| EXERCISE BRIEF |
The answer consists solely of the listing's lines from the first through the line containing "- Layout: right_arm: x", each reproduced exactly.

▬▬▬▬▬▬▬▬▬▬

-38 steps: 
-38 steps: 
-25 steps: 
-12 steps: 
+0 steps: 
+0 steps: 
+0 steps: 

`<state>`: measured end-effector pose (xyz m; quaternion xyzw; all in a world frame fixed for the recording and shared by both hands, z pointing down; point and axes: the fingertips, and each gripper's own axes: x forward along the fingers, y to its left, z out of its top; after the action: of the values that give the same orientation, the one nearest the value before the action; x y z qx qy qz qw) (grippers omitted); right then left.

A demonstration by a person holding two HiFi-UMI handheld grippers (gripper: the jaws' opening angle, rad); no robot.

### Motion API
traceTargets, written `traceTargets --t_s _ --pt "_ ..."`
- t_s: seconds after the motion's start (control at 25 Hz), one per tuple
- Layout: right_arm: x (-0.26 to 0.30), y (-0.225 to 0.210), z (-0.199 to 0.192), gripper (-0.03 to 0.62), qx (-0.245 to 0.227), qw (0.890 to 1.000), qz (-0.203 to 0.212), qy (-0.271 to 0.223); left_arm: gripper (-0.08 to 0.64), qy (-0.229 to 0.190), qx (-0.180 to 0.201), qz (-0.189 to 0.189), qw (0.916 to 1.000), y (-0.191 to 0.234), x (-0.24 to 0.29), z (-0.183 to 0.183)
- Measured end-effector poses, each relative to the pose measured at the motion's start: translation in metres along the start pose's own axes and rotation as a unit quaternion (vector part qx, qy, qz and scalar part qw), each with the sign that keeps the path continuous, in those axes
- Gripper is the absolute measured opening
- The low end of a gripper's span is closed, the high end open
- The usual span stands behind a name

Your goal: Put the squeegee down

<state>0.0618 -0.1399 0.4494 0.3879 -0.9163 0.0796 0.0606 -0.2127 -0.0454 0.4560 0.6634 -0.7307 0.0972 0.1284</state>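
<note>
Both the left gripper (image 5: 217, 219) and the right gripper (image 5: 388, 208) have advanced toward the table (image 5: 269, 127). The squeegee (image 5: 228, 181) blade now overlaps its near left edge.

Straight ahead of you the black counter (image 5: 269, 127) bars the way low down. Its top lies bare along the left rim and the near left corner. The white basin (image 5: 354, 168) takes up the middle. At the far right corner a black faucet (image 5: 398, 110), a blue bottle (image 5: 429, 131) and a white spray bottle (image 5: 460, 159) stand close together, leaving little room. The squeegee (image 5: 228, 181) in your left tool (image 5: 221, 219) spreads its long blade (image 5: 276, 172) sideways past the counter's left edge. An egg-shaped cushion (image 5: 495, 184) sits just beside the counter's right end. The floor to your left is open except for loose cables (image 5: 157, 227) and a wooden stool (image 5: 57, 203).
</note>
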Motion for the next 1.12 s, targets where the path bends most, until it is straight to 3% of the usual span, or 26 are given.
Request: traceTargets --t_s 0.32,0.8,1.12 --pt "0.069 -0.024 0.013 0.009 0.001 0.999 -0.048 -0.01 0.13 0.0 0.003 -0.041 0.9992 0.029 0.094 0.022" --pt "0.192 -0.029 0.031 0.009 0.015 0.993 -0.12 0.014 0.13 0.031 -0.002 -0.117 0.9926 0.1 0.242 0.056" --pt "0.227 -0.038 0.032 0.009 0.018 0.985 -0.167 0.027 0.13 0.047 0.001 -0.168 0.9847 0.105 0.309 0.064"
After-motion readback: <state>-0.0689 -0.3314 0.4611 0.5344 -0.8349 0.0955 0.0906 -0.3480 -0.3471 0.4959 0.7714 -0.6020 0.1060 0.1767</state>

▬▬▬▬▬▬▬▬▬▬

| ANSWER FOR THIS EXERCISE |
-38 steps: 
-38 steps: 
-25 steps: 
-12 steps: 
+0 steps: 
+0 steps: 
+0 steps: 

`<state>`: measured end-effector pose (xyz m; quaternion xyzw; all in a world frame fixed for the recording and shared by both hands, z pointing down; point and axes: the fingertips, and each gripper's own axes: x forward along the fingers, y to its left, z out of its top; after the action: of the values that give the same orientation, the one nearest the value before the action; x y z qx qy qz qw) (grippers omitted); right then left.

A demonstration by a person holding two HiFi-UMI handheld grippers (gripper: the jaws' opening angle, rad); no robot.

### Motion API
traceTargets, written `traceTargets --t_s _ --pt "_ ..."`
- t_s: seconds after the motion's start (control at 25 Hz), one per tuple
- Layout: right_arm: x (-0.26 to 0.30), y (-0.225 to 0.210), z (-0.199 to 0.192), gripper (-0.03 to 0.62), qx (-0.245 to 0.227), qw (0.890 to 1.000), qz (-0.203 to 0.212), qy (-0.271 to 0.223); left_arm: gripper (-0.08 to 0.64), qy (-0.229 to 0.190), qx (-0.180 to 0.201), qz (-0.189 to 0.189), qw (0.916 to 1.000), y (-0.191 to 0.234), x (-0.24 to 0.29), z (-0.183 to 0.183)

Output is complete for this exercise.